An old man and a young man are riding a train for a while. After a while,  
the young man asked the old man: "Sir, what time is it please?” The old man doesn't answer him. After some more time,  the young man asks again: “Sir, please, what time is it?” Again, no  answer. Finally, the young man gets upset, and says: “Sir, why don't you tell me what time it is. You have a watch, I see it. You do hear because you talked to the conductor…..what did I do wrong that you refuse to tell me what time it is?"


And the old man says: "Look young man, I'm going to tell you what time it is and I see you're an intelligent young man, and we're going to start a conversation and it's going to be a very interesting conversation and then we will get off at the same railway station and because I had a very interesting talk with you, I'm going to invite you home for dinner and I have a beautiful young daughter, that's going to fall in love with you and I don't want my daughter to marry a man who doesn't have a watch."  

You see what happened? It was all in his head, nothing happened in reality. We often confuse reality with an imaginative reality, and we react to an imaginary reality as if it is real  reality. I call it the terrorism of assumptions. In our head we assume certain interactions, certain events, which did not occur yet, but what we think, to us, it appears as  reality  to which we react, although it did not happen yet at all.

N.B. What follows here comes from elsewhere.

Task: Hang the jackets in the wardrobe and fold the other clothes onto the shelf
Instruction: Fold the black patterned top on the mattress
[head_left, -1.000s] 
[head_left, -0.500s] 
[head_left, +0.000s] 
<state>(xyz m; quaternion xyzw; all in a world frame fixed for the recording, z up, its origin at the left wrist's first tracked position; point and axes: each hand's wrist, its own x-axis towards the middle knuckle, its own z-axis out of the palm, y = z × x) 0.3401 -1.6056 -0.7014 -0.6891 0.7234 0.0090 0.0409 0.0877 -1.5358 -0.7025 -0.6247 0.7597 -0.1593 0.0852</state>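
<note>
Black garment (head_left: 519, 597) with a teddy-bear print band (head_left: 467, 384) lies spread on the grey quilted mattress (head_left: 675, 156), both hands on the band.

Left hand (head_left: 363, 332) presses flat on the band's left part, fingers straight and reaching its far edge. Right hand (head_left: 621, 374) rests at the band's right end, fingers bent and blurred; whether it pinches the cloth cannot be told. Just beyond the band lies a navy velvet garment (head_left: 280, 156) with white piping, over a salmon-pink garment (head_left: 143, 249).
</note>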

I found out that one of the important roles I have in managing myself, is to manage what I think. I saw once a bumper sticker: "Don't believe everything you think.". Control what you think, evaluate what you think, because you might be managing with assumptions and terrorizing others with your behavior.Always be curious first, then judge. Investigate before you decide. Do not assume. Come to a meeting with an open head to look at everything without prejudgment.